- **Assignment**
Your output should be the line with "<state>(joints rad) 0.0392" and all following lines of the data below, through the end, repeated exactly.

⁂

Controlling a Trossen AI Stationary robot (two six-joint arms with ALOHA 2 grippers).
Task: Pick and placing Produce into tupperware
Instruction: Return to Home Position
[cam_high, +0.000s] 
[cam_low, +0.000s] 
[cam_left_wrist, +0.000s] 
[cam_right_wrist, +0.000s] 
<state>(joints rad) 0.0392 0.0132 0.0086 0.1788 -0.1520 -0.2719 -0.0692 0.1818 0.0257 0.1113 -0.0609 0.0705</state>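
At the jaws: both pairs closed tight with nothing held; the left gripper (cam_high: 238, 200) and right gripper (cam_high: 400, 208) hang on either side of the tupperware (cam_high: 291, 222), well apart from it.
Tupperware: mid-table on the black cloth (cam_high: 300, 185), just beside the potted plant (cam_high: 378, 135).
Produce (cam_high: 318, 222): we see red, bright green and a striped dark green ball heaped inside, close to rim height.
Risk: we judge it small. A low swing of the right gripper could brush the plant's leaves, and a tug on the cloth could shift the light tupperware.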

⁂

- **Solution to this exercise**
<state>(joints rad) 0.0392 0.0132 0.0086 0.1788 -0.1520 -0.2719 -0.0692 0.1818 0.0257 0.1113 -0.0609 0.0705</state>
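At the jaws: both pairs closed tight with nothing held; the left gripper (cam_high: 238, 200) and right gripper (cam_high: 400, 208) hang on either side of the tupperware (cam_high: 291, 222), well apart from it.
Tupperware: mid-table on the black cloth (cam_high: 300, 185), just beside the potted plant (cam_high: 378, 135).
Produce (cam_high: 318, 222): we see red, bright green and a striped dark green ball heaped inside, close to rim height.
Risk: we judge it small. A low swing of the right gripper could brush the plant's leaves, and a tug on the cloth could shift the light tupperware.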

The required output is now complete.